Plant your tulip poplar tree in an area of your yard that provides full sunlight. These trees thrive in areas with bright light, but tolerate occasional, light shade. Avoid planting your tulip tree seedling under larger trees that may block the sunlight. The roots of larger trees can rob the soil of its nutrients, compromising the health of your tulip tree. Choose an area that provides young trees with protection from heavy, damaging winds.
Loosen the soil in your planting site and mix equal amounts of compost and soil to form a rich, well-drained medium for your tree. This tree tolerates the pH levels of most average garden soils, ranging from 4.5 to 7.5, but requires loose textured soil to prosper. Mix your compost in thoroughly and dig a hole twice to three times as wide as the roots of your young tree. Set your tulip tree's roots in the hole and backfill with soil, keeping the planting depth the same as it was in the container. Gently press the soil over the roots of your tulip poplar to expel any air pockets.
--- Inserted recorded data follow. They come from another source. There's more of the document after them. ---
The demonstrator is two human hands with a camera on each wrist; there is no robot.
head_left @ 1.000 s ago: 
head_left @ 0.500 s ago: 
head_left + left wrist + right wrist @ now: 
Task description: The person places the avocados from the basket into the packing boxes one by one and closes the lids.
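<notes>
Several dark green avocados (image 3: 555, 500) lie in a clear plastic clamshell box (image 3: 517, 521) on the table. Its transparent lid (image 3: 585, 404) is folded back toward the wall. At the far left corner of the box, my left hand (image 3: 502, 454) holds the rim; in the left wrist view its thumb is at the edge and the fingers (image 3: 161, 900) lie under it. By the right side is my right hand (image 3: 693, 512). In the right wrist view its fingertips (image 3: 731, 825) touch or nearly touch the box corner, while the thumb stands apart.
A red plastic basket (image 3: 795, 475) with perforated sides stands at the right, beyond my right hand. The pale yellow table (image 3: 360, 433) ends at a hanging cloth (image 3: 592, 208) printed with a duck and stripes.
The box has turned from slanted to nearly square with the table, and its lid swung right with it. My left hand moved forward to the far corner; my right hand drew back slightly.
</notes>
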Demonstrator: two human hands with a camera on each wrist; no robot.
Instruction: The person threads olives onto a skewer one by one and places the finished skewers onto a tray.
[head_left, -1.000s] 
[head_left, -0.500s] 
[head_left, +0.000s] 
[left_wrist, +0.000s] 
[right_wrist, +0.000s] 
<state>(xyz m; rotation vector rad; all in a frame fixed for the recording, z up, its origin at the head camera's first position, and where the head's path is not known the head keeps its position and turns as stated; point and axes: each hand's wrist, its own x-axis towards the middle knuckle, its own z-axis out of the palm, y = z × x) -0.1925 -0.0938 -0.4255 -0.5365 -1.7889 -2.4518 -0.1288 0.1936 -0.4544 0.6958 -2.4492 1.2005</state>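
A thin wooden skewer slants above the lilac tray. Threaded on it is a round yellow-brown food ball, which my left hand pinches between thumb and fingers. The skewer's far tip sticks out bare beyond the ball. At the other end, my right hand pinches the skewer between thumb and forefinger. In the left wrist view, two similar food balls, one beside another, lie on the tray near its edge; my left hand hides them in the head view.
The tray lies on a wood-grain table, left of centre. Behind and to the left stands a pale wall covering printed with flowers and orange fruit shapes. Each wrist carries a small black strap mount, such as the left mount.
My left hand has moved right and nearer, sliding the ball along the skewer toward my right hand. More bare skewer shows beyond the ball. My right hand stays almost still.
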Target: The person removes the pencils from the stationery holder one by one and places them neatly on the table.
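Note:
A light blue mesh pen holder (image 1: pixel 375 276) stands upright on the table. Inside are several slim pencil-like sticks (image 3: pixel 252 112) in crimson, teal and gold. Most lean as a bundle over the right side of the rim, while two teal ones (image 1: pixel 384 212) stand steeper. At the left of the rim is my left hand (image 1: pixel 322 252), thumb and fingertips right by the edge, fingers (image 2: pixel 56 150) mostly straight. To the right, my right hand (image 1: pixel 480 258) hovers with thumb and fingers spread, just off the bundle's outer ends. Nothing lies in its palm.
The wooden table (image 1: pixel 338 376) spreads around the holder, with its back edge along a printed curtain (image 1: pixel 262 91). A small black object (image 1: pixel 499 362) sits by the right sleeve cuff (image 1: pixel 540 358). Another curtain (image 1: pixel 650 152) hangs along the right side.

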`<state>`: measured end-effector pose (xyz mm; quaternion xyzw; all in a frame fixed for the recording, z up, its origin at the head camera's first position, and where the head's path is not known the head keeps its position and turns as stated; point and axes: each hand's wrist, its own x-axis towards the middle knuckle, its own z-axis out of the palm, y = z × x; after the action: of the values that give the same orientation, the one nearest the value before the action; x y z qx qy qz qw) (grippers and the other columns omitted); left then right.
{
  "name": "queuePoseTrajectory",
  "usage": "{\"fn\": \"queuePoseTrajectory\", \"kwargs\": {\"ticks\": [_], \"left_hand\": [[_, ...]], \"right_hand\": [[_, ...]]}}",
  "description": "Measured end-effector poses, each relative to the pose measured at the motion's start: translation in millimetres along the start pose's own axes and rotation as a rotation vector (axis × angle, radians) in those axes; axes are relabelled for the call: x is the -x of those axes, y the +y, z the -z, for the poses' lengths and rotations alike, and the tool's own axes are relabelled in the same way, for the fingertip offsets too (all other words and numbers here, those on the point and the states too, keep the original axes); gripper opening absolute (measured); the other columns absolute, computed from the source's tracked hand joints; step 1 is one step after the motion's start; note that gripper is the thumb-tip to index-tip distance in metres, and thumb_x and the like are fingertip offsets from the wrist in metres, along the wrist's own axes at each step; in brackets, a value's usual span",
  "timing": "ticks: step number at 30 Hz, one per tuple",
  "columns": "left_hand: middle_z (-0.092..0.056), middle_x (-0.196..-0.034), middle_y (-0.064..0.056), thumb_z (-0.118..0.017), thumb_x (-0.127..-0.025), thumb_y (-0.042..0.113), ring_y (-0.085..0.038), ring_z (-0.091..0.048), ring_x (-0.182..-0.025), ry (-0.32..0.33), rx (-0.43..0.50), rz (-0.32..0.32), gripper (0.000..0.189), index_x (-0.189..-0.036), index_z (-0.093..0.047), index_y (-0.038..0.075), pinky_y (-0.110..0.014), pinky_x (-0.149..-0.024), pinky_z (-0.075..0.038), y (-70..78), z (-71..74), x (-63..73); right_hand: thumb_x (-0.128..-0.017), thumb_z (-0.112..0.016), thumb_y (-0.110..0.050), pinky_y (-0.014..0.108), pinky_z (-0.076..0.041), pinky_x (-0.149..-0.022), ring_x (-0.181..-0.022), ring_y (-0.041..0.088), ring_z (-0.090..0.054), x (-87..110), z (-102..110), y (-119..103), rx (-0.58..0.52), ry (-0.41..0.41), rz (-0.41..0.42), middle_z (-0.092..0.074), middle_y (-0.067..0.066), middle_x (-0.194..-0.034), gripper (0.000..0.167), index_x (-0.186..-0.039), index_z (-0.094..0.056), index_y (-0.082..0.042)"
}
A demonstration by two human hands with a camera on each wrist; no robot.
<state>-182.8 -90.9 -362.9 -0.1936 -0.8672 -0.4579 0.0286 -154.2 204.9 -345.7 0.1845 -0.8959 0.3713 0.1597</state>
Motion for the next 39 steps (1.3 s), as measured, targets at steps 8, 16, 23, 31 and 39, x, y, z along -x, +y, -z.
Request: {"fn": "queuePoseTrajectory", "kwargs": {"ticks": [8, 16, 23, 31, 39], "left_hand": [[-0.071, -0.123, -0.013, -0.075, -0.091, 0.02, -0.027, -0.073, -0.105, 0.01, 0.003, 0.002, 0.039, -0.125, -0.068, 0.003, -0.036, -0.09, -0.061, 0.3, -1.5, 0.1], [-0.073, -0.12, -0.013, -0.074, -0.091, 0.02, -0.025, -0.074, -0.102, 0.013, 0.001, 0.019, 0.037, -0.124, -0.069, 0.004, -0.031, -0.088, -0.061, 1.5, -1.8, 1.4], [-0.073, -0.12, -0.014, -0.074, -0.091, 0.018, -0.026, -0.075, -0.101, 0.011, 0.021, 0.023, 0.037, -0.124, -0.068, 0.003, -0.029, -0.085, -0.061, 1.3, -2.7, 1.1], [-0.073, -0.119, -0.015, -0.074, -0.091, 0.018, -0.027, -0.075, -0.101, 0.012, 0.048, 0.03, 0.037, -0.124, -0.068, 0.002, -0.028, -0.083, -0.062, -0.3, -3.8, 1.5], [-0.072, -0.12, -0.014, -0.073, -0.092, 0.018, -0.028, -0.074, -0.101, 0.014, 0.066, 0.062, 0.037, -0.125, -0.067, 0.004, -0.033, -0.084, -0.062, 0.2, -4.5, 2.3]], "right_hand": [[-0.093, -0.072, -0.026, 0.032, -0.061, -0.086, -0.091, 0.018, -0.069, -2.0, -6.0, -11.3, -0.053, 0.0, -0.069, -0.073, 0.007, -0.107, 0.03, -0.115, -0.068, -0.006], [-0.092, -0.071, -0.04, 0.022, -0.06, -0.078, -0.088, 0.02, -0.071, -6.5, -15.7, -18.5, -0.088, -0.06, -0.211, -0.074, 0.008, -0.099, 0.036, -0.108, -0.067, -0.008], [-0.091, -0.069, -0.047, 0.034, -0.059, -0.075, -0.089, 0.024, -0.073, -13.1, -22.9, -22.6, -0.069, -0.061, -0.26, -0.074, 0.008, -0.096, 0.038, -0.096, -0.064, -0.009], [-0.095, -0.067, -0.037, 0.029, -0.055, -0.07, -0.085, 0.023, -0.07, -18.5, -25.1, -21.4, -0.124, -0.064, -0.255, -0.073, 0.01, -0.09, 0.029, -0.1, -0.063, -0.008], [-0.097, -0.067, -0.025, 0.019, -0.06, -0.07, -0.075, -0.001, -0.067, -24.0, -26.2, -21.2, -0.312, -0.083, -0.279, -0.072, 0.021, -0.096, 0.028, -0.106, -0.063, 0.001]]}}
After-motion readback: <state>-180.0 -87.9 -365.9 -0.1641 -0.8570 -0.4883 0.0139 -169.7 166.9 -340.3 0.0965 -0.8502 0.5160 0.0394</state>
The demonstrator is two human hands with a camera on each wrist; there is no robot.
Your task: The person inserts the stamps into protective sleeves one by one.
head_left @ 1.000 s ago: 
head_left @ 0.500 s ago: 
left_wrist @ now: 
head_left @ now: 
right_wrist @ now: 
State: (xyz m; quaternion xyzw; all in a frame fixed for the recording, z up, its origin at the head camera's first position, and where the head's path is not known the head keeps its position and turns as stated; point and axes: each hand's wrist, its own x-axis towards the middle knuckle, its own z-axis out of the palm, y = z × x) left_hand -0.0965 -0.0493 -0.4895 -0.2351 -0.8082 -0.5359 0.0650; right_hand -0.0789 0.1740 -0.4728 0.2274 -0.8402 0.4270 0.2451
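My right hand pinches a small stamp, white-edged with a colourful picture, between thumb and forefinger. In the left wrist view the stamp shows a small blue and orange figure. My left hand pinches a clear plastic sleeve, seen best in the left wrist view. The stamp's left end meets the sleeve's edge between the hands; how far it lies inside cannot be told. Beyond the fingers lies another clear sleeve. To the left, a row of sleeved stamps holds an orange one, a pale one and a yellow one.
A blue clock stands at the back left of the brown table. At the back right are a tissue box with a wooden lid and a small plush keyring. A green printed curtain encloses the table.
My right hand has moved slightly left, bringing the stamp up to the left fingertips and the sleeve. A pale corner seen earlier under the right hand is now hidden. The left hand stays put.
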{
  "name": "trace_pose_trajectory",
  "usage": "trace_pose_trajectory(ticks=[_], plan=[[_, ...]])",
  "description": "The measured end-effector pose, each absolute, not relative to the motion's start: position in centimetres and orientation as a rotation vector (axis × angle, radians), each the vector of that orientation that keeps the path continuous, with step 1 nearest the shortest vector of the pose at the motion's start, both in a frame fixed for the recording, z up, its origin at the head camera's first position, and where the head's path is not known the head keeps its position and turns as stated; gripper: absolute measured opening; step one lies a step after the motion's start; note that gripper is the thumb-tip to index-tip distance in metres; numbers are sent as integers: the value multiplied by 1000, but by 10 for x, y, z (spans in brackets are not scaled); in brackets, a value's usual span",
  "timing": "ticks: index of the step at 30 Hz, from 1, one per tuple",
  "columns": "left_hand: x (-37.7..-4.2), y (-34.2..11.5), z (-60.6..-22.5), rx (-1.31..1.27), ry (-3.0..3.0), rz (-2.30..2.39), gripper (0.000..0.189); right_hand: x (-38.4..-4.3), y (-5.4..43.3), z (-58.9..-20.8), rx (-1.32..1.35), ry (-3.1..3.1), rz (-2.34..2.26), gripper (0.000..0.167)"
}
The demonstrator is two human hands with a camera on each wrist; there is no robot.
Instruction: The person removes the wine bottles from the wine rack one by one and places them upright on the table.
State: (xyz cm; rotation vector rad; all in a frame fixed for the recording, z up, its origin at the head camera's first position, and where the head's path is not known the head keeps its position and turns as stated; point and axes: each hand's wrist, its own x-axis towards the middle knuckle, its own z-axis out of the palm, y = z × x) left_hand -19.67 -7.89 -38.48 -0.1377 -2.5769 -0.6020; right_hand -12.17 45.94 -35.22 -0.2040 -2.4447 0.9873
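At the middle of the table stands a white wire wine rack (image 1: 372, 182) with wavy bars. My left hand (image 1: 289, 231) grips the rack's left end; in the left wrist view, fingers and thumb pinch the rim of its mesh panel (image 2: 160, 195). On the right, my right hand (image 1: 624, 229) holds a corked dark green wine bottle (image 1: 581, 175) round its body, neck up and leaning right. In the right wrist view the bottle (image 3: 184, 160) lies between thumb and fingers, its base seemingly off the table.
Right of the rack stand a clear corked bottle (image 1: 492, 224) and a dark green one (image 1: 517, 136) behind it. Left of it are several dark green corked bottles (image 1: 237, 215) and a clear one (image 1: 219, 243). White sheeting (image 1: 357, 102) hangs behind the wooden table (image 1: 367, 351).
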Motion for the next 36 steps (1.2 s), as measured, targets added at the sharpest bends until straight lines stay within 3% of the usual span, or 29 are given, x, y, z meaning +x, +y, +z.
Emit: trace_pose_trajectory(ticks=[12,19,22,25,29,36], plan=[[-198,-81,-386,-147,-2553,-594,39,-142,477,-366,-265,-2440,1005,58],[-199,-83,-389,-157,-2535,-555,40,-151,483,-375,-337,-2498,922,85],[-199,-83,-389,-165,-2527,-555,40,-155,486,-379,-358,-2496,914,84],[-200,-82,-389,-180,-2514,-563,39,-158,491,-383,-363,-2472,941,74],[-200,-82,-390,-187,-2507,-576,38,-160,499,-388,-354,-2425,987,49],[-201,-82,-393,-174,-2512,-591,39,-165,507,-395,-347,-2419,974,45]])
Water your tree regularly to help it grow. Keep the soil slightly moist at all times by applying about 3 inches of water every 5 to 7 days during periods without rain. Apply water slowly allow the roots to absorb the moisture and minimize runoff.
Prune your tulip poplar tree to remove damaged areas of growth. These trees do not require seasonal pruning, but benefit from the occasional trimming of broken or dead branches. Use a limb saw to cut damaged limbs within a couple of inches of the main trunk.
Apply a fertilizer to the soil around your tulip poplar tree. Select a time-release fertilizer formulated for use on deciduous trees. Lightly apply this fertilizer to the soil beneath the canopy of your tree once each year, in the spring or summer.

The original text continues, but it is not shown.